__PROBLEM DESCRIPTION__:
The entries below are to be written out exactly, with no images included.

** Opening MATERIAL PROVIDED block **

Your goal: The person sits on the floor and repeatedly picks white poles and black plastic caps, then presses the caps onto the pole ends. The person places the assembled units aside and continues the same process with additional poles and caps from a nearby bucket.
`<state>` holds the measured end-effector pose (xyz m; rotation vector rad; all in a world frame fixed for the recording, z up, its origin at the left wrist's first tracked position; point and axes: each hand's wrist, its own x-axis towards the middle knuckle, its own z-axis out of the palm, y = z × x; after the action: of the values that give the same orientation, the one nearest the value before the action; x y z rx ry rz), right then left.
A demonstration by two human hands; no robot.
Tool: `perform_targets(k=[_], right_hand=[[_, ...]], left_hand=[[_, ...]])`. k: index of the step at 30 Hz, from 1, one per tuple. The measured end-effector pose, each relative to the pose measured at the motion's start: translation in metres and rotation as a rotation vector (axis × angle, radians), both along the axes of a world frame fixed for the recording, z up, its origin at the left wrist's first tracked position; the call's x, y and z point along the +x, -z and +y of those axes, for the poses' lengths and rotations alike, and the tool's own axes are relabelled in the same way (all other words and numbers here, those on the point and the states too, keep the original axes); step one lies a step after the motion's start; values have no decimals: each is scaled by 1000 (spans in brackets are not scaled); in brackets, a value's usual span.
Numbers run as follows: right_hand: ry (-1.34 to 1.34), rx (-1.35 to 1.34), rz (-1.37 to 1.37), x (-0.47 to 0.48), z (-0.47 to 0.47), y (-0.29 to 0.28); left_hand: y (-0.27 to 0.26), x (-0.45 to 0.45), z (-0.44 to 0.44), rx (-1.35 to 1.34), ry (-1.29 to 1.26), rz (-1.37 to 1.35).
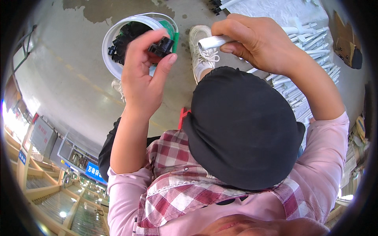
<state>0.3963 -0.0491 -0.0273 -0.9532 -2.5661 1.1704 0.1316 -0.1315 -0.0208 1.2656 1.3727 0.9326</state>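
My left hand (144, 70), raised at the left, holds a small black plastic fitting (161, 47) between thumb and fingers. My right hand (254, 41), at the upper right, grips a white tube (214, 42), its open end pointing left towards the fitting. Tube and fitting are apart. My right fingers hide the tube's further part. Behind my left hand, a white bucket (108, 63) with a green handle grip holds many black plastic fittings (121, 44). Many white tubes (298, 91) lie in a pile at the right, partly behind my right forearm.
A rounded black cloth shape (245, 126) blocks the middle of the view. A white shoe (200, 38) stands on the concrete floor between the hands. Clear plastic sheeting (274, 10) lies at the upper right, with a torn cardboard piece (344, 44) further right. Something red (183, 116) shows beside the cloth.
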Motion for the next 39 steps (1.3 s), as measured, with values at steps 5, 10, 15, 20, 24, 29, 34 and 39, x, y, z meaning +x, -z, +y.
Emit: perform_targets(k=[5,10,15,20,24,29,34,39], right_hand=[[42,-25,91,-3,3,-8],[26,33,107,0,5,-13],[15,58,107,-11,-5,-20],[5,114,93,-10,-6,-18],[-36,159,81,-13,-5,-23],[-40,156,131,-16,-6,-22],[-21,165,133,-19,-6,-15],[68,171,-71,-16,7,62]], left_hand=[[-19,-2,0,56,76,-64],[-22,-5,2,186,200,174],[-21,16,-7,135,25,-48],[-19,13,3,239,163,95],[-13,18,2,192,265,143],[-4,21,3,293,340,204],[-2,16,7,235,365,311],[28,2,12,146,315,660]])
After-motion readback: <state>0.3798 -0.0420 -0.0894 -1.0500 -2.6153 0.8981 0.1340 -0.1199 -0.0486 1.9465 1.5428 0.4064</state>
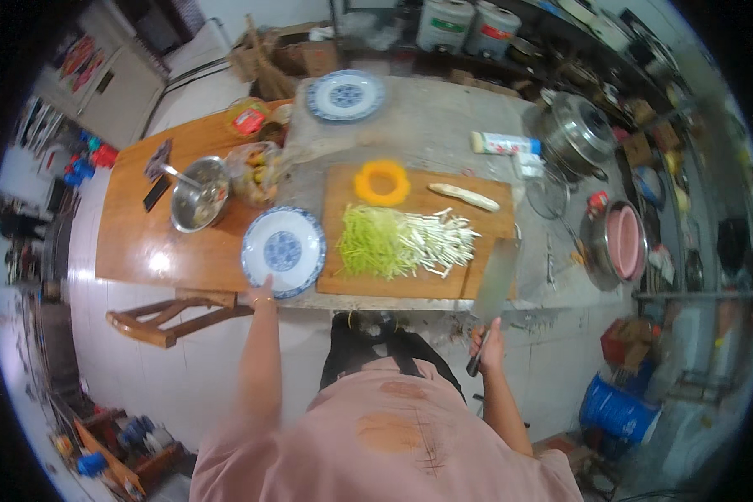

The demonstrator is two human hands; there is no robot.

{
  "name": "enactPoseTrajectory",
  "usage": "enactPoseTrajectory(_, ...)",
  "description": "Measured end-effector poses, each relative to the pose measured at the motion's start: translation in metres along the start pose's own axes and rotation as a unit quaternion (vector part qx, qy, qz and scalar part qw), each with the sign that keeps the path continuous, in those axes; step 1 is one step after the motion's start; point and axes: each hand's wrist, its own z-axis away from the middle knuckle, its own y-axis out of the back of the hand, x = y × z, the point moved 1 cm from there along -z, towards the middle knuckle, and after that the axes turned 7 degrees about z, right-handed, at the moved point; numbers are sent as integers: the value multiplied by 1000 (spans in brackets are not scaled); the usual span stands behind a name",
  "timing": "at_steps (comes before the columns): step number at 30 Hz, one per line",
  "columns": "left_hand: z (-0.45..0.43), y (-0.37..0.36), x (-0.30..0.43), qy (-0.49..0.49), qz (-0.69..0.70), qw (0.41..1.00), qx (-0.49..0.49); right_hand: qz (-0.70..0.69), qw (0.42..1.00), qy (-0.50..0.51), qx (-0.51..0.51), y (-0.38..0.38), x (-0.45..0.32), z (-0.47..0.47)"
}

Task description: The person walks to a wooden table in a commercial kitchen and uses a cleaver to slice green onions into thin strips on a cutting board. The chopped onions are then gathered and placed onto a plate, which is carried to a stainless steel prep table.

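My right hand (491,346) grips the dark handle of a cleaver (497,276), whose broad blade lies over the near right corner of the wooden cutting board (364,285). With my left hand (263,292) I hold the near rim of a blue-and-white plate (282,251); the thumb lies over the rim and the other fingers are hidden. Shredded green vegetable (367,241) and white strips (442,241) lie side by side on the board. Behind them are a scalloped orange ring (381,182) and a peeled white root-like piece (464,196).
A second patterned plate (345,95) sits at the table's far side. Left are a metal bowl with a ladle (201,194), a phone (157,193) and a bagged bundle (254,172). At right stand a lidded pot (574,135), a strainer (547,196) and a basin holding a pink bowl (624,241).
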Motion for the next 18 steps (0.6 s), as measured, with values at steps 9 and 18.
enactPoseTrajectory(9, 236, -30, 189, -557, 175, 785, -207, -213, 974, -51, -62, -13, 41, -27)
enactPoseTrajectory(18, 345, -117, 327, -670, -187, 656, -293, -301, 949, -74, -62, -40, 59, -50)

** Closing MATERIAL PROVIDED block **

__OUTPUT OF THE TASK__:
Your goal: The person sits on the floor and repeatedly picks white poles and black plastic caps, then presses the caps onto the pole ends. The person places the assembled units aside and continues the same process with additional poles and caps from a nearby bucket.
`<state>` holds the measured end-effector pose (xyz m; rotation vector rad; all in a world frame fixed for the recording, z up, its origin at the left wrist's first tracked position; point and axes: each hand's wrist, its own x-axis towards the middle knuckle, its own z-axis out of the palm, y = z × x; after the action: of the values that give the same orientation, the one nearest the value before the action; x y z rx ry rz), right then left.
A demonstration by two human hands; no robot.
Tool: `perform_targets(k=[_], right_hand=[[_, ...]], left_hand=[[_, ...]])`. k: index of the step at 30 Hz, from 1, one per tuple. The measured end-effector pose, each relative to the pose measured at the motion's start: translation in metres and rotation as a rotation vector (axis × angle, radians), both along the axes of a world frame fixed for the recording, z up, its origin at the left wrist's first tracked position; the call's x, y and z point along the +x, -z and +y of those axes, for the poses' lengths and rotations alike, and the tool's own axes are relabelled in the same way (all other words and numbers here, those on the point and the states too, keep the original axes); step one lies a step after the motion's start; values have no decimals: each is scaled by 1000 (spans in brackets are not scaled); in brackets, a value's usual span.
Numbers run as follows: right_hand: ry (-1.34 to 1.34), rx (-1.35 to 1.34), rz (-1.37 to 1.37), x (-0.47 to 0.48), z (-0.47 to 0.47), y (-0.29 to 0.28); left_hand: y (-0.27 to 0.26), x (-0.45 to 0.45), z (-0.44 to 0.44), rx (-1.35 to 1.34), ry (-1.29 to 1.26), rz (-1.37 to 1.35).
<state>0.3963 -0.0491 -0.0273 -0.9532 -2.5661 1.1704 0.1316 -0.1315 -0.0208 1.2656 1.3727 0.9326</state>
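My left hand (144, 70), raised at the left, holds a small black plastic fitting (161, 47) between thumb and fingers. My right hand (254, 41), at the upper right, grips a white tube (214, 42), its open end pointing left towards the fitting. Tube and fitting are apart. My right fingers hide the tube's further part. Behind my left hand, a white bucket (108, 63) with a green handle grip holds many black plastic fittings (121, 44). Many white tubes (298, 91) lie in a pile at the right, partly behind my right forearm.
A rounded black cloth shape (245, 126) blocks the middle of the view. A white shoe (200, 38) stands on the concrete floor between the hands. Clear plastic sheeting (274, 10) lies at the upper right, with a torn cardboard piece (344, 44) further right. Something red (183, 116) shows beside the cloth.
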Motion for the next 39 steps (1.3 s), as measured, with values at steps 5, 10, 15, 20, 24, 29, 34 and 39, x, y, z meaning +x, -z, +y.
Emit: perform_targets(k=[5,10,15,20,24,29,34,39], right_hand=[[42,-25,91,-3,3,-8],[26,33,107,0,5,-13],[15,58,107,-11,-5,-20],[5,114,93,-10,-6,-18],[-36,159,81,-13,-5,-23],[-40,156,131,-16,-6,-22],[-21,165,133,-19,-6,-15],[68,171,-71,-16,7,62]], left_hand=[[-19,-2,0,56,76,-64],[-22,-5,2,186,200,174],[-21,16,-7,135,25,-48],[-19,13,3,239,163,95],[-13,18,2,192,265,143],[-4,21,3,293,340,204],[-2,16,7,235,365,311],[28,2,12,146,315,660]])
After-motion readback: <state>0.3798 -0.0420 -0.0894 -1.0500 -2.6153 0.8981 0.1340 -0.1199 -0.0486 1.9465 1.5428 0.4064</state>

The demonstrator is two human hands; there is no robot.

{
  "name": "enactPoseTrajectory",
  "usage": "enactPoseTrajectory(_, ...)",
  "description": "Measured end-effector poses, each relative to the pose measured at the motion's start: translation in metres along the start pose's own axes and rotation as a unit quaternion (vector part qx, qy, qz and scalar part qw), each with the sign that keeps the path continuous, in those axes; step 1 is one step after the motion's start; point and axes: each hand's wrist, its own z-axis away from the middle knuckle, its own y-axis out of the back of the hand, x = y × z, the point moved 1 cm from there along -z, towards the middle knuckle, and after that the axes turned 7 degrees about z, right-handed, at the moved point; numbers are sent as integers: the value multiplied by 1000 (spans in brackets are not scaled); the usual span stands behind a name",
  "timing": "at_steps (comes before the columns): step number at 30 Hz, one per line",
  "columns": "left_hand: z (-0.45..0.43), y (-0.37..0.36), x (-0.30..0.43), qy (-0.49..0.49), qz (-0.69..0.70), qw (0.41..1.00), qx (-0.49..0.49); right_hand: qz (-0.70..0.69), qw (0.42..1.00), qy (-0.50..0.51), qx (-0.51..0.51), y (-0.38..0.38), x (-0.45..0.32), z (-0.47..0.47)"
}

Task description: The person walks to a wooden table in a commercial kitchen and uses a cleaver to slice green onions into thin strips on a cutting board. The chopped onions are then gathered and placed onto a plate, which is carried to a stainless steel prep table.

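My right hand (491,346) grips the dark handle of a cleaver (497,276), whose broad blade lies over the near right corner of the wooden cutting board (364,285). With my left hand (263,292) I hold the near rim of a blue-and-white plate (282,251); the thumb lies over the rim and the other fingers are hidden. Shredded green vegetable (367,241) and white strips (442,241) lie side by side on the board. Behind them are a scalloped orange ring (381,182) and a peeled white root-like piece (464,196).
A second patterned plate (345,95) sits at the table's far side. Left are a metal bowl with a ladle (201,194), a phone (157,193) and a bagged bundle (254,172). At right stand a lidded pot (574,135), a strainer (547,196) and a basin holding a pink bowl (624,241).
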Motion for the next 18 steps (0.6 s), as measured, with values at steps 9 and 18.
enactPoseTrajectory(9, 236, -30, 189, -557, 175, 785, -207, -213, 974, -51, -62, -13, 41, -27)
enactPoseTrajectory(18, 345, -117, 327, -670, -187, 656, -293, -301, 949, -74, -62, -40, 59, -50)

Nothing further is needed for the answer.